“The fee is a million dollars”: When Guns N’ Roses became big enough to extort The Rolling Stones
Stadium rock is often a term loosely thrown around to describe a subgenre of music, but how many great bands in history can actually fill a stadium’s capacity for a live show? The Beatles, Led Zeppelin, The Rolling Stones.
All three serve as surefire bets when it comes to filling the grandest stages of them all. In fact, The Stones have been doing so until very recently, rolling out legacy tours in some of the biggest sports stadiums, over half a century on from what many would consider their heyday.
Famously, in 1989, they embarked on a massive tour in support of their latest album, Steel Wheels. The tour of the very same name sought to redefine what stadium rock actually meant and laid a dominant path of The Stones’ live show destruction down onto the world. It was set to be ambitious and, more importantly, highly lucrative for the band and anyone else involved.

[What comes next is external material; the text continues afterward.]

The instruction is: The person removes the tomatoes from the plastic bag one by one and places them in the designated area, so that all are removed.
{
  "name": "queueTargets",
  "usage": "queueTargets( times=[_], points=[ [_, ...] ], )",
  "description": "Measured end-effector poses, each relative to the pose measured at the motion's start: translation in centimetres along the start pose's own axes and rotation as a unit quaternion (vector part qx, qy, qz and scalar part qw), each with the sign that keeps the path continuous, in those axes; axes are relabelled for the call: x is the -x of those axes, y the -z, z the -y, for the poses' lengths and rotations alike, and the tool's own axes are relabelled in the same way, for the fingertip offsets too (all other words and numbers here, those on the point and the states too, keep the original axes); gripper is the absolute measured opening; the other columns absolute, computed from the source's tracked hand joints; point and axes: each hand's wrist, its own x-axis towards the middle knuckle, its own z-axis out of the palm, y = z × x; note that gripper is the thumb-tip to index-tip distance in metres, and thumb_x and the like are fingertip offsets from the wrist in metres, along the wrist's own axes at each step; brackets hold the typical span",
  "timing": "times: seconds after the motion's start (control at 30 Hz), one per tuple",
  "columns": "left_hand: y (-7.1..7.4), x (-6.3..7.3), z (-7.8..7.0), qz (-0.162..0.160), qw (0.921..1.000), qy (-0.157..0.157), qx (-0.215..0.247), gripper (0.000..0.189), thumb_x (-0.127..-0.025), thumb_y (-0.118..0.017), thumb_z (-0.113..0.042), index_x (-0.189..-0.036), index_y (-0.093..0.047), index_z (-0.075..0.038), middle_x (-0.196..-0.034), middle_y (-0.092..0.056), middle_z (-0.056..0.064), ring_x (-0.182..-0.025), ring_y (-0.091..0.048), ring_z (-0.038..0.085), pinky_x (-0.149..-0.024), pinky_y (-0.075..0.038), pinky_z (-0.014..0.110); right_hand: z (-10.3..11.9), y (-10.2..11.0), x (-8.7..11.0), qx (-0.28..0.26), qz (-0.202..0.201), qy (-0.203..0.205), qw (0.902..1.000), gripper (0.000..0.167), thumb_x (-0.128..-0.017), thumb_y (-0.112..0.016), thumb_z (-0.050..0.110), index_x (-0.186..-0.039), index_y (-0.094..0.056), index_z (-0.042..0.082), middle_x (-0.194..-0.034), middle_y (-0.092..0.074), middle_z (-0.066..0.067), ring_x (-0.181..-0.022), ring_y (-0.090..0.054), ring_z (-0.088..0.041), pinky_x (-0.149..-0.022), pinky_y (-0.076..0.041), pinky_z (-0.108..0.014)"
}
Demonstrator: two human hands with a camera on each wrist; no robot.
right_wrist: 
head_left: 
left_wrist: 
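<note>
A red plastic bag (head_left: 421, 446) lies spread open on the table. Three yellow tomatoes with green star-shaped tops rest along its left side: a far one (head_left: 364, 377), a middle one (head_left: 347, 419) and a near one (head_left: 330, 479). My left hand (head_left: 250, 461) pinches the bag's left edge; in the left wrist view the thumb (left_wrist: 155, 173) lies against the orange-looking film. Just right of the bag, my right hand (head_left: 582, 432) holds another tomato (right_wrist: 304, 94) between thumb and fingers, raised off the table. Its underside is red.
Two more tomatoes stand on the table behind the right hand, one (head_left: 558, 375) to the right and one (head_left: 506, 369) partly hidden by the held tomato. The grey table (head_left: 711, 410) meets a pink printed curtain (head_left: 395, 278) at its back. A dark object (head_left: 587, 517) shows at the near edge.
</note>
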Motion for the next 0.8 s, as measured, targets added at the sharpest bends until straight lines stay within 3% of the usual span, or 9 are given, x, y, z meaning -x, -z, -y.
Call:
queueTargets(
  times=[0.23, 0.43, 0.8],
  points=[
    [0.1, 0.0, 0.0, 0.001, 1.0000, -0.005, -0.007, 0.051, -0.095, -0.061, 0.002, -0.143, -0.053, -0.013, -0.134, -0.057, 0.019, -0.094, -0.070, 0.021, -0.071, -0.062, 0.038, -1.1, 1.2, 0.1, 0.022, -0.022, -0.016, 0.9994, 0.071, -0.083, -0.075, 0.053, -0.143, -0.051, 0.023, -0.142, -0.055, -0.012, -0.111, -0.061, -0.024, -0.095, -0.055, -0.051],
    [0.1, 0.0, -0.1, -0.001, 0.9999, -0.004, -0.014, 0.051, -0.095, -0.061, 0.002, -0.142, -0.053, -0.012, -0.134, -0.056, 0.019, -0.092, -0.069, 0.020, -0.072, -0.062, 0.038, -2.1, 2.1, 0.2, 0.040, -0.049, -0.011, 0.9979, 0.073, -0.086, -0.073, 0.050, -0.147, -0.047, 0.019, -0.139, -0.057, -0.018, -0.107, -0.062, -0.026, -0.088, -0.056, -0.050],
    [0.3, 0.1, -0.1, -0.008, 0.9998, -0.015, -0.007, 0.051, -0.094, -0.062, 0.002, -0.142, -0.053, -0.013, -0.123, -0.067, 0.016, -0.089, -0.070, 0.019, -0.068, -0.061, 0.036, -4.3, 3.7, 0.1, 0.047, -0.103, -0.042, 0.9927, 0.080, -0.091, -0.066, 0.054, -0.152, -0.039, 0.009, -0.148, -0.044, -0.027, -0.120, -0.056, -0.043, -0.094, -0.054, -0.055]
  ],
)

One such band they mooted as potential openers were Guns N’ Roses, who by ‘89, were verging on stadium territory themselves. Their commercial brand of hair-metal was almost custom-made to storm the charts and sell out mammoth shows, and so despite the call coming from one of their musical forefathers, the decision to join as understudies was considered carefully.
Their manager during that time, Alan Niven, said, “As far as I’m concerned, my boys are now the standard bearers of the excessive glories of rock and roll. Why should they open for a bunch of landed gentry and English financiers? So, conceptually, for me, it didn’t sit very well. The other aspect was I didn’t consider the band to be in any condition whatsoever to be able to take on a tour of that length and magnitude.”
While the proposed offer came with a juicy enough fee of half a million dollars for four nights at The LA Coliseum, Niven went back and leveraged a power-play driven by his instincts that The Stones were operating on the fear that, in their dwindling state, they couldn’t actually sell out four nights at The Coliseum.
Niven continued, “So I went back to the agent and said, ‘Yes, you can tell Mr Jagger that we’d be delighted to accept his offer. Let’s discuss the fee.’ And he said, ‘Well, we’ll look for a bonus here and a bonus there.'”
Concluding, “And I said, ‘No. Let’s do away with convoluted formulas. Please inform Mr Jagger that the fee is a million dollars.’ He just about choked on that. But guess what? Jagger came back and accepted, because he knew he needed Guns N’ Roses to get the four nights.”
While so many of these shows are rooted in legacy and a blind belief that bands of rock and roll’s heyday will simply sell out whatever show they played, the truth was, Guns N’ Roses were tapping into a contemporary zeitgeist. It might seem somewhat hard to believe for certain music fans, but they were a stadium rock band themselves in ‘89 and didn’t need the leg up.